■ Assignment ■
Give the count of lines in the records below that contain "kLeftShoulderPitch", and say nothing more.

▬▬▬

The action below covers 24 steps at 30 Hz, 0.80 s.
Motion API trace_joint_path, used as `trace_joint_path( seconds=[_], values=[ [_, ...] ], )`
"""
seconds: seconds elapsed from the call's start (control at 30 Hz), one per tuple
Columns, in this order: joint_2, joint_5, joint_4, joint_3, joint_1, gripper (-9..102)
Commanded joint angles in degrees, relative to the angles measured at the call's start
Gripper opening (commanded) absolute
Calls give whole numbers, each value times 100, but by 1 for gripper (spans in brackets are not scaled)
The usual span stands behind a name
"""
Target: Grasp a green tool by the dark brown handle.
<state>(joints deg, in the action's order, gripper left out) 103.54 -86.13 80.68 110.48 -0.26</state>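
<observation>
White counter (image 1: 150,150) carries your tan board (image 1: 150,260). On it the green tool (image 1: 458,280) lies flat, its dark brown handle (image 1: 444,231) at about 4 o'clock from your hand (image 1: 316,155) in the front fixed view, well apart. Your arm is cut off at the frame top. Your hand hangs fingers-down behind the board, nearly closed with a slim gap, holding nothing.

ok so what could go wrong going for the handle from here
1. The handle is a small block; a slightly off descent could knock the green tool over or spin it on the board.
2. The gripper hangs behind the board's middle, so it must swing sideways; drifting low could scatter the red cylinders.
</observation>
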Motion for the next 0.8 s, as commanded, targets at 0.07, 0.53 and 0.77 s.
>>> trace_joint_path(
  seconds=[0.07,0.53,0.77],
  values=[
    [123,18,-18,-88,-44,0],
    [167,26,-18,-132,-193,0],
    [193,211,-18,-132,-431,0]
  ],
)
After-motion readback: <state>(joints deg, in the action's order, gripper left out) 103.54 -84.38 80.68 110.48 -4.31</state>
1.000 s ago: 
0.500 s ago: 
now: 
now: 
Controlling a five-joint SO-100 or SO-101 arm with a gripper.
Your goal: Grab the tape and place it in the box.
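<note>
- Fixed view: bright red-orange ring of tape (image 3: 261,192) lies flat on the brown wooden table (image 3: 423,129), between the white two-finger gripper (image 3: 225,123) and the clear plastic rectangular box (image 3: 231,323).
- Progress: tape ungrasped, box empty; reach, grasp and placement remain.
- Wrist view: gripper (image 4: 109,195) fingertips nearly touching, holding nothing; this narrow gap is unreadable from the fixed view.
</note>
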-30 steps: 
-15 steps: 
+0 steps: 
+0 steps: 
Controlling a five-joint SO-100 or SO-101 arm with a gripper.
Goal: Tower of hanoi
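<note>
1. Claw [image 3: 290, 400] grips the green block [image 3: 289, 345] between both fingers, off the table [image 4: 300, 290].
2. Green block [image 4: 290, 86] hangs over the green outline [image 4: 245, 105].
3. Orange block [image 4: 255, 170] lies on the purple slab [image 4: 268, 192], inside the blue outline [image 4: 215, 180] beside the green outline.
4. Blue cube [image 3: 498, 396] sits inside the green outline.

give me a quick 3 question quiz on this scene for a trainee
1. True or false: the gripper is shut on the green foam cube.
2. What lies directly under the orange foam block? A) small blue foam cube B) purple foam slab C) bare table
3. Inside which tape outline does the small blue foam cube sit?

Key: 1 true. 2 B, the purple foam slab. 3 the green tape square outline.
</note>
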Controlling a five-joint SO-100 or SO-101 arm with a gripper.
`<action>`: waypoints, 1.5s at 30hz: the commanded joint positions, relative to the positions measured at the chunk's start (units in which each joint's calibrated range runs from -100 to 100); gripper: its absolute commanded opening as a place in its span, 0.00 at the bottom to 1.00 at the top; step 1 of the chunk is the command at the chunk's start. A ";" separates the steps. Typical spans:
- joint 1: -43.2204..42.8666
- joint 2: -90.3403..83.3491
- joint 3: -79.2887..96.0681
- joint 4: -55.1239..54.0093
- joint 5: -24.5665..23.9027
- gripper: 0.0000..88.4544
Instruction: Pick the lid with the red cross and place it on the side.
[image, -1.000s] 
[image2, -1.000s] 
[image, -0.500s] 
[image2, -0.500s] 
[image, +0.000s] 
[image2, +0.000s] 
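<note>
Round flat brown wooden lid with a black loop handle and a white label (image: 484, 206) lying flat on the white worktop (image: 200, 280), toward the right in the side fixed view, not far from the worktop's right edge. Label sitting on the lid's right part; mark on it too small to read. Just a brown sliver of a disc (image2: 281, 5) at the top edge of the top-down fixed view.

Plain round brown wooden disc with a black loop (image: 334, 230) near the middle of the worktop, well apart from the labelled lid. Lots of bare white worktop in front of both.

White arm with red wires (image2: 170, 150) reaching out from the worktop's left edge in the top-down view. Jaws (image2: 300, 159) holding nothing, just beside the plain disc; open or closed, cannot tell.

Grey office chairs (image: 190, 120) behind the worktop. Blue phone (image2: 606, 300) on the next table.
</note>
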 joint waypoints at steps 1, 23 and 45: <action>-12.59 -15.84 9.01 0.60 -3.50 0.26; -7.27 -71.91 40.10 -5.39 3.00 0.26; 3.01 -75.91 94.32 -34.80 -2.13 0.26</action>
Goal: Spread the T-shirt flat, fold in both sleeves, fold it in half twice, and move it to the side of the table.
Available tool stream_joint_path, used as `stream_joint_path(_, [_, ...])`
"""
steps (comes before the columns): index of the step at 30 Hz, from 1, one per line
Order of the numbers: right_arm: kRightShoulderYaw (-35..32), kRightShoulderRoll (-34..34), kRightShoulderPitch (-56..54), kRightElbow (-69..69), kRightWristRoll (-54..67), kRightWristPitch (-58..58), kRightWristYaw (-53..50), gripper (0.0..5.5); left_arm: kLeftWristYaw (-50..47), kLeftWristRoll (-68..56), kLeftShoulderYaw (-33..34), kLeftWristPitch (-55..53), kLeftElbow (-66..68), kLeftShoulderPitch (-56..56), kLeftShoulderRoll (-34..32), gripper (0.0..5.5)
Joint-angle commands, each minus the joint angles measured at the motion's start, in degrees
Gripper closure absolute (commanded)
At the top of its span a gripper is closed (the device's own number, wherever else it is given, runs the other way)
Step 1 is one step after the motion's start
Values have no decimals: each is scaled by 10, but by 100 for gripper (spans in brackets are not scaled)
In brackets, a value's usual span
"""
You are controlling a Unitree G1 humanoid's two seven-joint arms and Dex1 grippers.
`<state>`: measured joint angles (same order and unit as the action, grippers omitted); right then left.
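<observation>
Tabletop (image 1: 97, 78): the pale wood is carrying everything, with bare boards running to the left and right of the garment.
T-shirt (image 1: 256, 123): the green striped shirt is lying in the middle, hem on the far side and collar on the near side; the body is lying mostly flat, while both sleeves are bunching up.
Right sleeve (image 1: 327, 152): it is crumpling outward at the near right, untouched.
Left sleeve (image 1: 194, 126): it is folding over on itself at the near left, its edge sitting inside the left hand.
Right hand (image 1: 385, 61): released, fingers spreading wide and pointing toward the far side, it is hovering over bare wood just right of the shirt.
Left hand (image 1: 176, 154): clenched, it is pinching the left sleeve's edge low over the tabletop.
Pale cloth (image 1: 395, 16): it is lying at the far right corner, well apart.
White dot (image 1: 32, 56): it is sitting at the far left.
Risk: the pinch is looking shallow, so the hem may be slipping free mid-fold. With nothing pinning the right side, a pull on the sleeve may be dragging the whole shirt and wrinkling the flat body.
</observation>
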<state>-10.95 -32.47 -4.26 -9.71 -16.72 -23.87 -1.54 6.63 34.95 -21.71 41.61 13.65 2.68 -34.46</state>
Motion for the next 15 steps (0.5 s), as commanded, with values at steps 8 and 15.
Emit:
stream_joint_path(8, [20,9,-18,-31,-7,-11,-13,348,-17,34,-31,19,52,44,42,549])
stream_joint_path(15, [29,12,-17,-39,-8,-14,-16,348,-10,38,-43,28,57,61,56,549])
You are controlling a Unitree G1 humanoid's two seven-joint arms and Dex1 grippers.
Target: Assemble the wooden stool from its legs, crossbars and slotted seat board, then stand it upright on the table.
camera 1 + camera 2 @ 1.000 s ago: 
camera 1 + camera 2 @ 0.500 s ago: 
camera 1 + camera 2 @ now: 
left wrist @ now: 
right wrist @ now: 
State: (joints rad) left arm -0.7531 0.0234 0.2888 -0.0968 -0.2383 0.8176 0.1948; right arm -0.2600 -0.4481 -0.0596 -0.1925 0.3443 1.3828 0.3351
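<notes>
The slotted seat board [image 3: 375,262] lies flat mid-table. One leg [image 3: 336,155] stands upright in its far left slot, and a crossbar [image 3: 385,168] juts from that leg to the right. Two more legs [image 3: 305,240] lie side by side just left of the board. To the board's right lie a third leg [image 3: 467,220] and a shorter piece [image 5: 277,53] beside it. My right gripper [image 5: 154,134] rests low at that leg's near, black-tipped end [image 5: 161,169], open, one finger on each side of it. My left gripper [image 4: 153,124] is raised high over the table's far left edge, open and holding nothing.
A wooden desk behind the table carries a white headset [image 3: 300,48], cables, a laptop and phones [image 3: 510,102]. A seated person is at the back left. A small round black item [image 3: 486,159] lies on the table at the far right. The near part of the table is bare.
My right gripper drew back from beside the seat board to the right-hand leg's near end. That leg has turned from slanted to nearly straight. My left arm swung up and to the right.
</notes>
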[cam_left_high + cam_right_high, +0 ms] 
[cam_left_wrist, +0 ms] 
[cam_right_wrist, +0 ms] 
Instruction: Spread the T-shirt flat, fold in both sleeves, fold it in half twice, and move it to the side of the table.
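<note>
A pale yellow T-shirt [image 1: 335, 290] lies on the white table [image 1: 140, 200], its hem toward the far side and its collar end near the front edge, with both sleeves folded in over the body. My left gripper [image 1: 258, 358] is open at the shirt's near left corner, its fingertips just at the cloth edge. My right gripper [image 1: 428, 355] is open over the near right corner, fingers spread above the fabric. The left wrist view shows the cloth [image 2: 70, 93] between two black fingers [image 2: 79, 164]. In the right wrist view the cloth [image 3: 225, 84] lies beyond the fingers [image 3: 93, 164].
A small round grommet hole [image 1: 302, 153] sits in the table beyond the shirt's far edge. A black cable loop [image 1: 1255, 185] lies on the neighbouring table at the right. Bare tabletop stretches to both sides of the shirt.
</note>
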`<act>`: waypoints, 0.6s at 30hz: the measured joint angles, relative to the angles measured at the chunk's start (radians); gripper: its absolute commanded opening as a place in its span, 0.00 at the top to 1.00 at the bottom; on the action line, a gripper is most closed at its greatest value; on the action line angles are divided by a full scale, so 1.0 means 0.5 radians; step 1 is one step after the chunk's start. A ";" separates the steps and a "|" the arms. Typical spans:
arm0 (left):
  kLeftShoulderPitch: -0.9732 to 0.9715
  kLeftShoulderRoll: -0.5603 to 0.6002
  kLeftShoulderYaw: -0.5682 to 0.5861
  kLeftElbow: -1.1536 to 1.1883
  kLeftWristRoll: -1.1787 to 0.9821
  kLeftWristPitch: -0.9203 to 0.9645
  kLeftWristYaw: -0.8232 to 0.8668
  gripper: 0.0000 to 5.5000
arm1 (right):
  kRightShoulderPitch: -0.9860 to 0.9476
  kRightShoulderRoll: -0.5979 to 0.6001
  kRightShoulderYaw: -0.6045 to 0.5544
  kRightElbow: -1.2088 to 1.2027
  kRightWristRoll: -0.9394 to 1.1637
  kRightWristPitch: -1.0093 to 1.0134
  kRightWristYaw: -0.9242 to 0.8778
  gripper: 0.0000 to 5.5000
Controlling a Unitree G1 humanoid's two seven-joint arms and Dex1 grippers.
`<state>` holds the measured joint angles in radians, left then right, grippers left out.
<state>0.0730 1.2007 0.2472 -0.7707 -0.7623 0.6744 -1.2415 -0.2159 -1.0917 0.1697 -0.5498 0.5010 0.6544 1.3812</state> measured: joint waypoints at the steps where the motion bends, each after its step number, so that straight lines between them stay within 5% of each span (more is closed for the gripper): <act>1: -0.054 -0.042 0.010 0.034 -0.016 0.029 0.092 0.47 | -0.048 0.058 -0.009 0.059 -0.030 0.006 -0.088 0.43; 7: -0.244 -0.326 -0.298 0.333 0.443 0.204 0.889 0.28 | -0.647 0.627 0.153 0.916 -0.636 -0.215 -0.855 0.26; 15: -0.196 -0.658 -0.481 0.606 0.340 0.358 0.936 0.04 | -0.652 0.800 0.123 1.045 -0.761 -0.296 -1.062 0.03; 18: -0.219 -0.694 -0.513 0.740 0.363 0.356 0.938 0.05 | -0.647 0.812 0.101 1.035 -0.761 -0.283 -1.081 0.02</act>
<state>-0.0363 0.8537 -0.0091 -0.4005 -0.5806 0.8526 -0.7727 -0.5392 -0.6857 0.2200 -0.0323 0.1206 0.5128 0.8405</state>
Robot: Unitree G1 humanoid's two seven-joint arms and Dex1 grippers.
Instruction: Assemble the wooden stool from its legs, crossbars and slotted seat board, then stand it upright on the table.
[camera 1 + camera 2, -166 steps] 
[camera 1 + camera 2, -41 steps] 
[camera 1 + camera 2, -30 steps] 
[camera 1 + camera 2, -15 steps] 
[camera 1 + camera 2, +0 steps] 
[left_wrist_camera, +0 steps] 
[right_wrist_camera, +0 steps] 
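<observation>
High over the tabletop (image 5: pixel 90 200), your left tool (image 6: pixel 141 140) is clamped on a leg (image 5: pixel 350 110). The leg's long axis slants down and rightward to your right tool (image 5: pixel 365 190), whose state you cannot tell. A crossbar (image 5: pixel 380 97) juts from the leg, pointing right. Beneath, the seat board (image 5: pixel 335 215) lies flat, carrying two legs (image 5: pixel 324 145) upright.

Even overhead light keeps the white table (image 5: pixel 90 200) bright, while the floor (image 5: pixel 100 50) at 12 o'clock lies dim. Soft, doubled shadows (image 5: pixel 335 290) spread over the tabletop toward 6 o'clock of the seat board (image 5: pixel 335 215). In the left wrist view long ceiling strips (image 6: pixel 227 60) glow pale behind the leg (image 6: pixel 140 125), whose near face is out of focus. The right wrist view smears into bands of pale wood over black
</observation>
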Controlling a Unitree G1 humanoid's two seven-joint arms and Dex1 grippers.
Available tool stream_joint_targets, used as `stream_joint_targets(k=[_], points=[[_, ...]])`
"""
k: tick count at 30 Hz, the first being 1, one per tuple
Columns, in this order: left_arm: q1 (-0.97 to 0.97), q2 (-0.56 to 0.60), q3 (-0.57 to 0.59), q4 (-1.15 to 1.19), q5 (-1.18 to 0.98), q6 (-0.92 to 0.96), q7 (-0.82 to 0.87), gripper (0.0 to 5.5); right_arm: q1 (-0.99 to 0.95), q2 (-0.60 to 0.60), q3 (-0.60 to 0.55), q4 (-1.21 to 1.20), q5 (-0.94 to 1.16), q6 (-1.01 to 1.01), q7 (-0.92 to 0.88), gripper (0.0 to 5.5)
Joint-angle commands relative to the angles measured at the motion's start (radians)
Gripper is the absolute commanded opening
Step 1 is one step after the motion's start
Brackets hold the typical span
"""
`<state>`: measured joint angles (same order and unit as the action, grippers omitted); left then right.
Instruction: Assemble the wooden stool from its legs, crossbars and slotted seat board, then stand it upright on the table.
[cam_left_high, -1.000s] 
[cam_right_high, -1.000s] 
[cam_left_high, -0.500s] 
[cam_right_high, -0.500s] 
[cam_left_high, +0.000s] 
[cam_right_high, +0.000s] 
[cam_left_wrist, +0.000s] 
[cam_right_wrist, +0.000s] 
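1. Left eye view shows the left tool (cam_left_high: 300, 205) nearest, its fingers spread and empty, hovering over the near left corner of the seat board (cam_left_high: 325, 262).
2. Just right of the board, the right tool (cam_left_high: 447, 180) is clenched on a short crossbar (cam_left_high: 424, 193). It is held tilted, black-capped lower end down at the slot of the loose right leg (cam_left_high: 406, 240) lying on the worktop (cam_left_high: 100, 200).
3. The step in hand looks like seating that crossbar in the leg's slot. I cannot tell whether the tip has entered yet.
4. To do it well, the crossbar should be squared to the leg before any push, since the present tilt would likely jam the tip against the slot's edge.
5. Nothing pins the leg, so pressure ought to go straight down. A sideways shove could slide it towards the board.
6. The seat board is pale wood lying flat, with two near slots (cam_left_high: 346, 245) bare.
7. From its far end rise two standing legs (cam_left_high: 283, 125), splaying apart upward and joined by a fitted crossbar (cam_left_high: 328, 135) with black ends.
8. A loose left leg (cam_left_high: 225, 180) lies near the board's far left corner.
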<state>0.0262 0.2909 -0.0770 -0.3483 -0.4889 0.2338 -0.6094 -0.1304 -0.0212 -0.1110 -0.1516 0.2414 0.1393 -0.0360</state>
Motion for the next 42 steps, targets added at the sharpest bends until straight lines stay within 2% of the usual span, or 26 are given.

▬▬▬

■ Reply ■
2